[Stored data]
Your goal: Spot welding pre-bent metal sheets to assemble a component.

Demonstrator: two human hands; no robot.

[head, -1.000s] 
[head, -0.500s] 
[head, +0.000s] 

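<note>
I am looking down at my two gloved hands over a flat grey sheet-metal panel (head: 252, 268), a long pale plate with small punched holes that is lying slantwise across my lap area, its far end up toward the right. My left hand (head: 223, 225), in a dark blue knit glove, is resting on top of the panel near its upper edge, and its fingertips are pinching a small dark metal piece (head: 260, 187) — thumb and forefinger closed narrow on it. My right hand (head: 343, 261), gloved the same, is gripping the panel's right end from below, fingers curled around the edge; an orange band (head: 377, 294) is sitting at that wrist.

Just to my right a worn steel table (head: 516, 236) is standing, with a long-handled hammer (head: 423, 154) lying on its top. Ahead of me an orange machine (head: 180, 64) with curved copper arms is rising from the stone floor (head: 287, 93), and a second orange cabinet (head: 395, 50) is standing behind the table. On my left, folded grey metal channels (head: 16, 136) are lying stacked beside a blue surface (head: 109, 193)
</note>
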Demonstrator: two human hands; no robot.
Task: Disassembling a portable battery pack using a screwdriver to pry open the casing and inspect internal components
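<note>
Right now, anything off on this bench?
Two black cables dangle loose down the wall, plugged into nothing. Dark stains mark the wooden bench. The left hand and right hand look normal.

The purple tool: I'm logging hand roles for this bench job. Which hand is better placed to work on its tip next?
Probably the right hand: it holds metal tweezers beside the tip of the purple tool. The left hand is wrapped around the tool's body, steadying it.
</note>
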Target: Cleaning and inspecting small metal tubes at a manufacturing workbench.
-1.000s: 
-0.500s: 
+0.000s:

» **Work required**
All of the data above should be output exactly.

» **Expected answer**
Your goal: Spot welding pre-bent metal sheets to assemble a component.

Demonstrator: two human hands; no robot.

[head, -1.000s] 
[head, -0.500s] 
[head, +0.000s] 

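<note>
I am looking down at my two gloved hands over a flat grey sheet-metal panel (head: 252, 268), a long pale plate with small punched holes that is lying slantwise across my lap area, its far end up toward the right. My left hand (head: 223, 225), in a dark blue knit glove, is resting on top of the panel near its upper edge, and its fingertips are pinching a small dark metal piece (head: 260, 187) — thumb and forefinger closed narrow on it. My right hand (head: 343, 261), gloved the same, is gripping the panel's right end from below, fingers curled around the edge; an orange band (head: 377, 294) is sitting at that wrist.

Just to my right a worn steel table (head: 516, 236) is standing, with a long-handled hammer (head: 423, 154) lying on its top. Ahead of me an orange machine (head: 180, 64) with curved copper arms is rising from the stone floor (head: 287, 93), and a second orange cabinet (head: 395, 50) is standing behind the table. On my left, folded grey metal channels (head: 16, 136) are lying stacked beside a blue surface (head: 109, 193)
</note>
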Demonstrator: two human hands; no robot.
Task: Disassembling a portable battery pack using a screwdriver to pry open the casing and inspect internal components
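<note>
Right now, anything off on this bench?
Two black cables dangle loose down the wall, plugged into nothing. Dark stains mark the wooden bench. The left hand and right hand look normal.

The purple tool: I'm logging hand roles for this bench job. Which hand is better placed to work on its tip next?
Probably the right hand: it holds metal tweezers beside the tip of the purple tool. The left hand is wrapped around the tool's body, steadying it.
</note>
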Target: Cleaning and inspecting small metal tubes at a manufacturing workbench.
-1.000s: 
-0.500s: 
+0.000s:

Nothing else remains for this exercise.